(WHAT TO PRODUCE) For the records below, tally the lines that contain "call" and give only that number.

[Opening DATA section]

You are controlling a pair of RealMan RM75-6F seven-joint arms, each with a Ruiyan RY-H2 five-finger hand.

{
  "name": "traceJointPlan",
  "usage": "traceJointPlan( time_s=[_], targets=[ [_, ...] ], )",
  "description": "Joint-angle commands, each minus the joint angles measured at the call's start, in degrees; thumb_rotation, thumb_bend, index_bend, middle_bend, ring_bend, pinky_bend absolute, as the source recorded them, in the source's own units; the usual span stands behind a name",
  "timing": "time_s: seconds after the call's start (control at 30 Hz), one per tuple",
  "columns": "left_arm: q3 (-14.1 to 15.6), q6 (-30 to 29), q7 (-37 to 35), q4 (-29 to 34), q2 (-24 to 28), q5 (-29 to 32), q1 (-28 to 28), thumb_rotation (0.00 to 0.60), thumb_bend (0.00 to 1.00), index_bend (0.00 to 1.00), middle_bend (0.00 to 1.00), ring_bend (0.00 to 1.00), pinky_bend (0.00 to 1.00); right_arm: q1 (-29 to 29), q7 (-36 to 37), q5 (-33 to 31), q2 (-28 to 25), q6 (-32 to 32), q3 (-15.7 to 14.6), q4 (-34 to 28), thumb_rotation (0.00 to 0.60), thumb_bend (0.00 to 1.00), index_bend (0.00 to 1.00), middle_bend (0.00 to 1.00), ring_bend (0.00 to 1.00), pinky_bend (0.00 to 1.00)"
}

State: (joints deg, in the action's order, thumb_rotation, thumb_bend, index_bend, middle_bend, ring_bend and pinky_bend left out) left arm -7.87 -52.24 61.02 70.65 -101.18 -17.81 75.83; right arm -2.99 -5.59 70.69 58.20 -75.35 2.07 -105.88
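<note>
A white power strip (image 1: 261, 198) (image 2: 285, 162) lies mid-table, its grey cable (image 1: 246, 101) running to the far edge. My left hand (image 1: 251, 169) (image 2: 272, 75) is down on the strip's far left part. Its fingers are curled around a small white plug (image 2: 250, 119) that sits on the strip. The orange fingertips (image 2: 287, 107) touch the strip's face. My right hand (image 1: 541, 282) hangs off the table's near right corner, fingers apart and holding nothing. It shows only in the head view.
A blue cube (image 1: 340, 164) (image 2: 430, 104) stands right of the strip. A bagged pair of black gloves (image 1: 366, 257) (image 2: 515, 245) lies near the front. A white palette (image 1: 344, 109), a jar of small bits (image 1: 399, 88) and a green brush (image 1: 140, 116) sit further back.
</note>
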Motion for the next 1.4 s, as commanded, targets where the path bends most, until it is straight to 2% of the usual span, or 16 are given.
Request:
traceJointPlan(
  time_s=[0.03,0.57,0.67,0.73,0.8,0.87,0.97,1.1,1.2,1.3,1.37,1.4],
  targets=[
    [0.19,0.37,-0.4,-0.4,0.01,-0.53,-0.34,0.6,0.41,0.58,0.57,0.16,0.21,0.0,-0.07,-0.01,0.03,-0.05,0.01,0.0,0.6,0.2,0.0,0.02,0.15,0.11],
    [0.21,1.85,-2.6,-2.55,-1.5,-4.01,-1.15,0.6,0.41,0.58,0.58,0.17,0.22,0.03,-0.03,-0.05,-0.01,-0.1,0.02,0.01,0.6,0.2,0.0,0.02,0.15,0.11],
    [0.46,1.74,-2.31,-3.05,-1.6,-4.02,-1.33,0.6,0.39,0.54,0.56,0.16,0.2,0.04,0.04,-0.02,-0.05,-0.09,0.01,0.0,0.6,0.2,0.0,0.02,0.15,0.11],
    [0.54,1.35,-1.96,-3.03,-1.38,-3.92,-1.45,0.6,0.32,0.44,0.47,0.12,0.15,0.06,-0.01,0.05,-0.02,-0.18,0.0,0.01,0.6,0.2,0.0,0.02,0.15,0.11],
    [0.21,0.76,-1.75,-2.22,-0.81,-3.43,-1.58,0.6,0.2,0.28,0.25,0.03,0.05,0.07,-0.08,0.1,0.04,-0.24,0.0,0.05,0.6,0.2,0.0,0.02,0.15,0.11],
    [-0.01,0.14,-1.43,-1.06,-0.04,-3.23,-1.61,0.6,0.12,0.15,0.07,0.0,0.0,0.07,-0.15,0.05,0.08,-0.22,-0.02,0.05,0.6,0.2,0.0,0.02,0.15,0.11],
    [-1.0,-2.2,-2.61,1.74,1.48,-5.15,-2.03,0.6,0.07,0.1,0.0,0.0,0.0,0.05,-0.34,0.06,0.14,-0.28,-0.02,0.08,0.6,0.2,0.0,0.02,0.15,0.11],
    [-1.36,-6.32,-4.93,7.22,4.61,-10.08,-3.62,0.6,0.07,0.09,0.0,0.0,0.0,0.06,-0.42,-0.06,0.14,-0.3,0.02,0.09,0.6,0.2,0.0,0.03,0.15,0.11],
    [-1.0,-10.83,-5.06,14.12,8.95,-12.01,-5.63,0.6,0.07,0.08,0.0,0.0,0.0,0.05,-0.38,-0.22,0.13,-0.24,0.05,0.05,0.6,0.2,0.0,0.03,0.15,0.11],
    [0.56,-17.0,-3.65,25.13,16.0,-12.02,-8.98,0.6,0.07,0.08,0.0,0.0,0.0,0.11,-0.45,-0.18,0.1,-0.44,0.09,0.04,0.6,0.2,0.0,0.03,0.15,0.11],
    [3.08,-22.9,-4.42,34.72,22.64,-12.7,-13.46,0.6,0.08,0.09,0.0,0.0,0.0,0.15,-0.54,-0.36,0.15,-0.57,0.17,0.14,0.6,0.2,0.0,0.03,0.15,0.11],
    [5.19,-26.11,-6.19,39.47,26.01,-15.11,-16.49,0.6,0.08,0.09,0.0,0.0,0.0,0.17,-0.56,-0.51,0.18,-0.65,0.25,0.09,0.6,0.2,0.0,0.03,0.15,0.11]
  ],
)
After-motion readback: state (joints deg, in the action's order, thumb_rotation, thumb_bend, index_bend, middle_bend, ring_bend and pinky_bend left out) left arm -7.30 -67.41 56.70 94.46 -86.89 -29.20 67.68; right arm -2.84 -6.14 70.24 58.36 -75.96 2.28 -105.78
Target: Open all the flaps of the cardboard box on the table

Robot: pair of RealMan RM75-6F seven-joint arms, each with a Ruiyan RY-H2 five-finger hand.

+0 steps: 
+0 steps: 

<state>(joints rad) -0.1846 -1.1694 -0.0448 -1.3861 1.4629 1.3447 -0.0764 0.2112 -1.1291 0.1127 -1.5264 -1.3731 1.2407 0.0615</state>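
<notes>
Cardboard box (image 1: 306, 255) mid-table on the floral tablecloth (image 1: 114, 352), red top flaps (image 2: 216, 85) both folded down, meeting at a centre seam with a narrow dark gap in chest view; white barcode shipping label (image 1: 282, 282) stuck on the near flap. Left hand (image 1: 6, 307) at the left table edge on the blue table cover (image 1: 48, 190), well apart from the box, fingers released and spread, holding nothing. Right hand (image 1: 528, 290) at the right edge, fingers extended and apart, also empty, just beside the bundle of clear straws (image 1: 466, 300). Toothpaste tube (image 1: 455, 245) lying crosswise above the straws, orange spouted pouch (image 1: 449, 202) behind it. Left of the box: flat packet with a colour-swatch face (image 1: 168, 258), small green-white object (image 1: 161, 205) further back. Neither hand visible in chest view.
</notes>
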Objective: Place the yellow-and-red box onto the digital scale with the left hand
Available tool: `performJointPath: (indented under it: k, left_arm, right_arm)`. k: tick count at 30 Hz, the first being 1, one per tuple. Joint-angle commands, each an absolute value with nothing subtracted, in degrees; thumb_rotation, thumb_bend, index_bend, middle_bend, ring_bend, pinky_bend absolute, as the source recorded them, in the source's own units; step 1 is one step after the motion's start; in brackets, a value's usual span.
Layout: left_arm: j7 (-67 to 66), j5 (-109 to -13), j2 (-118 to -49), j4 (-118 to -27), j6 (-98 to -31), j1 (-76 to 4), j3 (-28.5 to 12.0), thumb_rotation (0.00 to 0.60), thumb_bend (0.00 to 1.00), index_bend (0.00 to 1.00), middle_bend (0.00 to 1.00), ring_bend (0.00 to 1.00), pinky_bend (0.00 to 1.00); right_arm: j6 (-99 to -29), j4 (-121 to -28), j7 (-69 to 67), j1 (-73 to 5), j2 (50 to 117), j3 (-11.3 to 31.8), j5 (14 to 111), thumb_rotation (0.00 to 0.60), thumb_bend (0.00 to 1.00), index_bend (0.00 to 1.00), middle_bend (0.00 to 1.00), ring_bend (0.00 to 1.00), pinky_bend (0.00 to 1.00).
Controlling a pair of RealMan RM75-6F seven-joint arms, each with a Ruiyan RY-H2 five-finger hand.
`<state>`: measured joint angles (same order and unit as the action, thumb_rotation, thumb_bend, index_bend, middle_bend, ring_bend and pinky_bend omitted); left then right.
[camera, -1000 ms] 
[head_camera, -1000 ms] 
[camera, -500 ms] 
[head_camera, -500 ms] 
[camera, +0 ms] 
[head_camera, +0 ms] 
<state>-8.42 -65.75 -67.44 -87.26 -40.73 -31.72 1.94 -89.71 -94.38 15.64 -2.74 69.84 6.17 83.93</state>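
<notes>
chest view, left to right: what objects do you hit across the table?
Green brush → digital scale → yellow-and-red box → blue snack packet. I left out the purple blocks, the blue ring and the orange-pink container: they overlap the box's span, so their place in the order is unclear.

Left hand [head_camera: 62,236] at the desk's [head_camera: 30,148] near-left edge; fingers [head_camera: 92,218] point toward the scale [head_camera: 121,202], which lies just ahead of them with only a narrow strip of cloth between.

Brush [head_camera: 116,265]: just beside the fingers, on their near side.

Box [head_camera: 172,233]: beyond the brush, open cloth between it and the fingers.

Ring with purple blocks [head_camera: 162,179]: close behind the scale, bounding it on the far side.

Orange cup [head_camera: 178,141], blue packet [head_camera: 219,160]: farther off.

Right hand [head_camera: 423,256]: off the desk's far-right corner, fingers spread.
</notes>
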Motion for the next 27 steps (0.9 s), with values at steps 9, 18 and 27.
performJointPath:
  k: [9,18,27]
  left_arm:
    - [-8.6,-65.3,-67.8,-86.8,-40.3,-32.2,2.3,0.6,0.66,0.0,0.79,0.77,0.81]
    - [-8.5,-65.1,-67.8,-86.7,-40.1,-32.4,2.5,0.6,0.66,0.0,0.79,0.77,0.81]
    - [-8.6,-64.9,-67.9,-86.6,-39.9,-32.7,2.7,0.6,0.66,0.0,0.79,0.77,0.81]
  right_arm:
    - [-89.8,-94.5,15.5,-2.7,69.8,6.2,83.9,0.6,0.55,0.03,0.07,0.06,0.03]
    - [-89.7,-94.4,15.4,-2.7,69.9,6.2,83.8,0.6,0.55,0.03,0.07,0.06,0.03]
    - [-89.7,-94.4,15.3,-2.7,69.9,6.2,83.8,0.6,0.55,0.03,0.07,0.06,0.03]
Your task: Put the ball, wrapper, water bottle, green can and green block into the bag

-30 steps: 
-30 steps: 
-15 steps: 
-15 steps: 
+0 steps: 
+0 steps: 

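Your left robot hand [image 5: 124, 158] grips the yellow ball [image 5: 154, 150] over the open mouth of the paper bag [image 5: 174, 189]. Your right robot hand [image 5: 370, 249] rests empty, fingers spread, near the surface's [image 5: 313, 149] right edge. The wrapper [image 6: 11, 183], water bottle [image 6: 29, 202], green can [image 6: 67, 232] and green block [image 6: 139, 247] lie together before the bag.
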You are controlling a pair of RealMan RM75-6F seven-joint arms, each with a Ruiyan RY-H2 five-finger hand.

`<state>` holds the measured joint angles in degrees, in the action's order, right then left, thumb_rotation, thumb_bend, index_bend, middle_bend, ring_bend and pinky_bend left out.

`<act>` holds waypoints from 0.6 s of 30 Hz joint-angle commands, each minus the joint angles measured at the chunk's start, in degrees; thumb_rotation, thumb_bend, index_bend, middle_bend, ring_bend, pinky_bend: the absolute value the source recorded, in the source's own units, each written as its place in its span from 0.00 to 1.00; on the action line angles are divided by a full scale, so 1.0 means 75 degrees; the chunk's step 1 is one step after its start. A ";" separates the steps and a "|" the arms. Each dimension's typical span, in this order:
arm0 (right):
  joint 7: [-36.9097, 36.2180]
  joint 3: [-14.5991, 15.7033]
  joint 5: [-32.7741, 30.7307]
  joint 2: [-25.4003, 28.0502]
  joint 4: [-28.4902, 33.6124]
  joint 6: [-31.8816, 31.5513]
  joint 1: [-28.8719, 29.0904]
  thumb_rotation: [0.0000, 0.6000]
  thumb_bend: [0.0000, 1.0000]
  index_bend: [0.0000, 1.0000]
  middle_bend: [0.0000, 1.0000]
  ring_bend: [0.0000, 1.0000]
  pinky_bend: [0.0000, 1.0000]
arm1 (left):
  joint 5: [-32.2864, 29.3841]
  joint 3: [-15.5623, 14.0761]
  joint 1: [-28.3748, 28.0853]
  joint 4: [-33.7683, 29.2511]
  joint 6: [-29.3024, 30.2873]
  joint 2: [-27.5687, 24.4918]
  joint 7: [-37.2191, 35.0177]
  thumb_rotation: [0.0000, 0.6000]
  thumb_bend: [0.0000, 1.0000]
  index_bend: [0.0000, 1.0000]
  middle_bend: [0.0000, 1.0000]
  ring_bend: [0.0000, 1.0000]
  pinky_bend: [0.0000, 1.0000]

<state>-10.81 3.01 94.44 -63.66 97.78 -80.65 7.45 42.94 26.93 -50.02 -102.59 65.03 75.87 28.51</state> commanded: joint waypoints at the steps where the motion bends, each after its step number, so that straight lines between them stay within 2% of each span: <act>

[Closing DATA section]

(TASK RESULT) 2